▶ [What is needed]
A faithful transcription is wanted of the lines from the top of the material through the line that holds "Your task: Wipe", both ends included, leaving out the pictures.
-*-
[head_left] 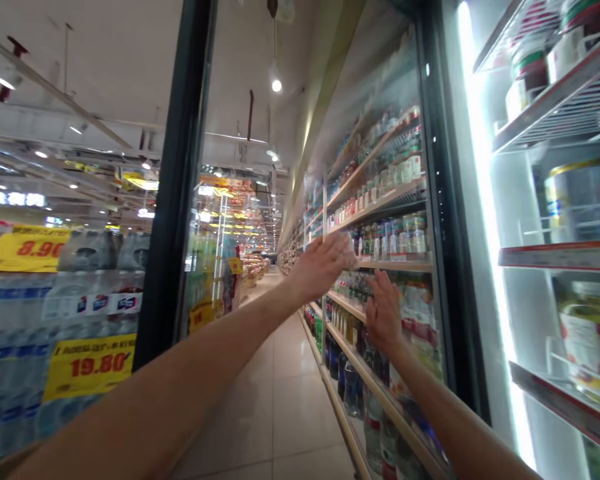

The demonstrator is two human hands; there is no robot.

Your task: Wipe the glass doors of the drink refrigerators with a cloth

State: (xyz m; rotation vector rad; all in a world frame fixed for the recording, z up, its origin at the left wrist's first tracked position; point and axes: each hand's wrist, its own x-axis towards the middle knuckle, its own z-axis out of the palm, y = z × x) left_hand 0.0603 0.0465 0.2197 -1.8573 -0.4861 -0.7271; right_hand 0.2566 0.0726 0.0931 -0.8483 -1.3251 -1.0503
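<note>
A tall glass door point(260, 220) in a black frame fills the middle of the head view. My left hand point(320, 263) reaches across from the lower left, fingers stretched along the glass. Under its fingertips is a pale, thin, tissue-like sheet point(350, 251), blurred, its kind unclear. Farther right, my right hand point(384, 308) is raised with fingers apart, holding nothing. It is at or just before the glass; contact cannot be told. Shelves of bottles and cans point(380, 237) show in the pane, apparently a reflection.
At right stands a lit refrigerated cabinet with shelves point(560, 257) of cans and jars. Wrapped bottle packs point(15, 313) with yellow price signs point(87, 365) are stacked at left. A tiled floor point(275, 393) shows in the pane. The black door frame point(173, 180) stands upright near the packs.
</note>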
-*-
▶ [Response for this exercise]
[head_left] 

The demonstrator is two human hands; there is no robot.

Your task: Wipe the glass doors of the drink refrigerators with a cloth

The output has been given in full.